Work instructions: In your copy, leave out the pictures and reproduce the listing below exactly.

Data section:

★ ★ ★ ★

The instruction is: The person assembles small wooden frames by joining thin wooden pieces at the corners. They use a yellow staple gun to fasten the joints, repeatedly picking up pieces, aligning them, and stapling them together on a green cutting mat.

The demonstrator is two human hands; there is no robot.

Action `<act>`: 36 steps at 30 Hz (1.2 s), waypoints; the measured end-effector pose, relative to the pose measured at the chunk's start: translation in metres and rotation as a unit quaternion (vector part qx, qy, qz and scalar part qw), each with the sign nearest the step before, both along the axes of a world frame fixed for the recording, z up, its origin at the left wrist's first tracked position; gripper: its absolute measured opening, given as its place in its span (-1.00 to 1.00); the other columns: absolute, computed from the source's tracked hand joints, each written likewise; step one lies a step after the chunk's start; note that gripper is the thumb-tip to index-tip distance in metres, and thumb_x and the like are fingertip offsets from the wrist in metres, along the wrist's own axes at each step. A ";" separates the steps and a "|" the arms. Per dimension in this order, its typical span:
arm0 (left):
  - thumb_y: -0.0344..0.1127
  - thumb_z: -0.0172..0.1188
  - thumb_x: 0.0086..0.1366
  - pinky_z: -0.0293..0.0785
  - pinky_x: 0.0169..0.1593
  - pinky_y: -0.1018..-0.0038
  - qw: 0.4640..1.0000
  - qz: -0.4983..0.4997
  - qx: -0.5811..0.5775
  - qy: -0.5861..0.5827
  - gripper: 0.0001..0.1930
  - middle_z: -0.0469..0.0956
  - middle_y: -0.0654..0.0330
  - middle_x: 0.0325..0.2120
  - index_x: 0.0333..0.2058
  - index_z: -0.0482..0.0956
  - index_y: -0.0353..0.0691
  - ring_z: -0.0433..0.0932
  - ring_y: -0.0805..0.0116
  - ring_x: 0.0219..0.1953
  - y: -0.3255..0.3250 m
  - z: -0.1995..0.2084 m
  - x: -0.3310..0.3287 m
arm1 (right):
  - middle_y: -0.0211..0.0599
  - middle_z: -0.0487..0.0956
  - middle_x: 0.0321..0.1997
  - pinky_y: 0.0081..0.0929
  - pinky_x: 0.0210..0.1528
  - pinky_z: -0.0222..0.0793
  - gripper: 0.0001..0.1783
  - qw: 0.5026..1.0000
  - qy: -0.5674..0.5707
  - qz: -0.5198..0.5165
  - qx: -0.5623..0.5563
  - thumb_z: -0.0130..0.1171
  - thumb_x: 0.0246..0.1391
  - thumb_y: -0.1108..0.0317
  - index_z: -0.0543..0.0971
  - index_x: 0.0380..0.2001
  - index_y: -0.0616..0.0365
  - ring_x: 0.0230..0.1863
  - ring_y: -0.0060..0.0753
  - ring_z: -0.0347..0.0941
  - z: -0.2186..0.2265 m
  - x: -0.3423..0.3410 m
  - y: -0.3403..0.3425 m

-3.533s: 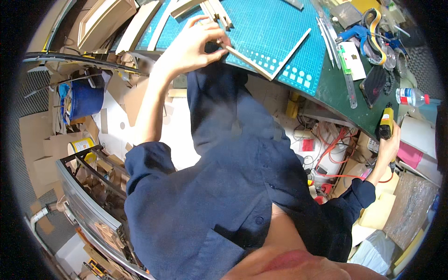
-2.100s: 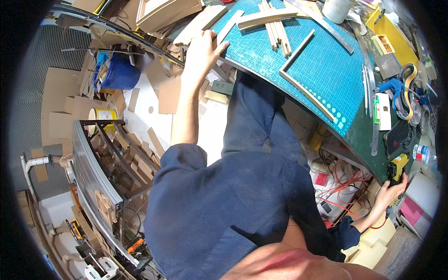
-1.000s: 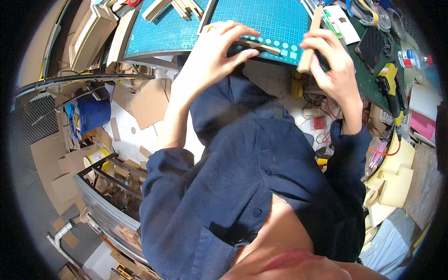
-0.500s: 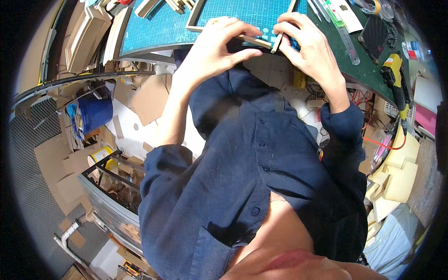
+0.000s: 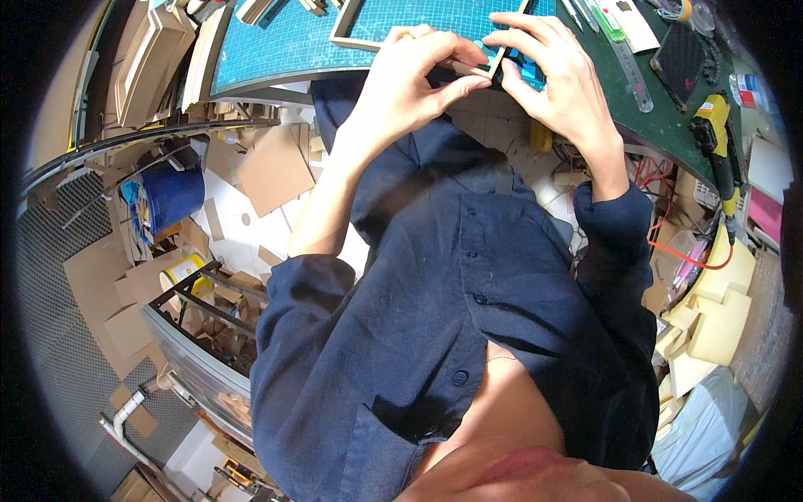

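A thin wooden frame (image 5: 358, 42) lies at the near edge of the teal cutting mat (image 5: 284, 52), its top cut off by the picture's upper edge. My left hand (image 5: 410, 79) pinches the near strip close to the right corner, thumb below and index finger above. My right hand (image 5: 556, 79) is at the right-hand strip (image 5: 497, 62), fingers reaching across it and thumb on its near right side. At that corner the two strips meet close to my left fingertips. The fingers hide part of the near strip.
Right of the mat lie a steel ruler (image 5: 634, 79), a green-and-white package (image 5: 611, 23) and a dark pad (image 5: 676, 57). A yellow-and-black power tool (image 5: 713, 134) hangs at the bench's right edge. Wooden pieces (image 5: 150, 63) lean at far left; a blue bin (image 5: 171, 199) stands below.
My left hand has slid right to the corner. The right strip, which stuck out past the near strip, now ends about level with it. My right fingers have shifted slightly along it.
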State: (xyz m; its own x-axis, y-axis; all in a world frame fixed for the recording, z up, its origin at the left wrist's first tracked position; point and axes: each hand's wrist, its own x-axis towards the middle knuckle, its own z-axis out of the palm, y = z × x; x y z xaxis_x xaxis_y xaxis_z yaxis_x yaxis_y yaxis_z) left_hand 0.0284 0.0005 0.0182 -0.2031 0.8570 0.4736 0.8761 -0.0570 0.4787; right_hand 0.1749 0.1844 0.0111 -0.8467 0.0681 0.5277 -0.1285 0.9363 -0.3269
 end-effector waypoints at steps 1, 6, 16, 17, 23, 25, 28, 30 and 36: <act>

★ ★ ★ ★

Response below:
The instruction is: The person assembles small wooden frames by joining thin wooden pieces at the corners. They use a yellow staple gun to fasten the joints, repeatedly picking up pieces, aligning them, and stapling them together on a green cutting mat.

The demonstrator is two human hands; there is no robot.

Action `<act>`: 36 steps at 30 Hz (1.2 s), waypoints; the measured end-effector pose, relative to the pose measured at the chunk's start: translation in metres and rotation as a unit quaternion (vector part qx, qy, qz and scalar part qw), each with the sign nearest the step before, both along the axes of a world frame fixed for the recording, z up, its origin at the left wrist's first tracked position; gripper: its absolute measured opening, given as its place in its span (-1.00 to 1.00); the other columns: absolute, computed from the source's tracked hand joints, each written likewise; step one lies a step after the chunk's start; note that gripper is the thumb-tip to index-tip distance in metres, and thumb_x and the like are fingertip offsets from the wrist in metres, along the wrist's own axes at each step. A ";" separates the steps and a "|" the arms. Per dimension in this order, its typical span:
arm0 (left):
  - thumb_y: -0.0344..0.1127
  - thumb_z: -0.0172..0.1188
  - thumb_x: 0.0086..0.1366
  - pinky_z: -0.0293..0.0785
  - pinky_x: 0.0169..0.1593
  - pinky_y: -0.1018..-0.0038
  - qw: 0.4640..1.0000
  - qz: -0.4983..0.4997
  - qx: -0.5811..0.5775
  - qy: -0.5861..0.5827
  - gripper: 0.0001..0.1930
  - middle_z: -0.0469..0.0956
  - middle_y: -0.0654..0.0330
  - middle_x: 0.0325..0.2120
  - index_x: 0.0333..0.2058
  - index_z: -0.0482..0.0956
  - index_y: -0.0353..0.0691
  - ring_z: -0.0433..0.0932
  - ring_y: -0.0805..0.0116
  - ring_x: 0.0219..0.1953
  - y: -0.3255..0.3250 m
  - z: -0.1995..0.2084 m
  - x: -0.3310..0.3287 m
arm1 (right):
  - middle_y: -0.0211..0.0599
  - middle_z: -0.0487..0.0956
  - middle_x: 0.0321..0.1997
  - pinky_y: 0.0081..0.0929
  - pinky_x: 0.0210..0.1528
  - pinky_z: -0.0222..0.0793
  - gripper: 0.0001..0.1783
  - qw: 0.5026..1.0000
  - qy: -0.5674..0.5707
  - qz: -0.5198..0.5165
  - qx: -0.5623..0.5563
  - thumb_z: -0.0130..0.1171
  - thumb_x: 0.0246..0.1391
  - thumb_y: -0.1108..0.0317
  - index_z: -0.0543..0.0971
  - index_x: 0.0380..0.2001
  - index_y: -0.0616..0.0365
  - ring_x: 0.0230..0.1863
  - ring_y: -0.0060..0.0753
  - ring_z: -0.0347..0.0941
  - z: -0.2186..0.2265 m
  - x: -0.3423..0.3410 m
  - y: -0.3403..0.3425 m

-3.533s: 
-2.100s: 
-1.000s: 
-0.500s: 
+0.000s: 

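A thin wooden frame (image 5: 358, 42) lies at the near edge of the teal cutting mat (image 5: 284, 52), its top cut off by the picture's upper edge. My left hand (image 5: 410, 79) pinches the near strip close to the right corner, thumb below and index finger above. My right hand (image 5: 556, 79) is at the right-hand strip (image 5: 497, 62), fingers reaching across it and thumb on its near right side. At that corner the two strips meet close to my left fingertips. The fingers hide part of the near strip.
Right of the mat lie a steel ruler (image 5: 634, 79), a green-and-white package (image 5: 611, 23) and a dark pad (image 5: 676, 57). A yellow-and-black power tool (image 5: 713, 134) hangs at the bench's right edge. Wooden pieces (image 5: 150, 63) lean at far left; a blue bin (image 5: 171, 199) stands below.
My left hand has slid right to the corner. The right strip, which stuck out past the near strip, now ends about level with it. My right fingers have shifted slightly along it.
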State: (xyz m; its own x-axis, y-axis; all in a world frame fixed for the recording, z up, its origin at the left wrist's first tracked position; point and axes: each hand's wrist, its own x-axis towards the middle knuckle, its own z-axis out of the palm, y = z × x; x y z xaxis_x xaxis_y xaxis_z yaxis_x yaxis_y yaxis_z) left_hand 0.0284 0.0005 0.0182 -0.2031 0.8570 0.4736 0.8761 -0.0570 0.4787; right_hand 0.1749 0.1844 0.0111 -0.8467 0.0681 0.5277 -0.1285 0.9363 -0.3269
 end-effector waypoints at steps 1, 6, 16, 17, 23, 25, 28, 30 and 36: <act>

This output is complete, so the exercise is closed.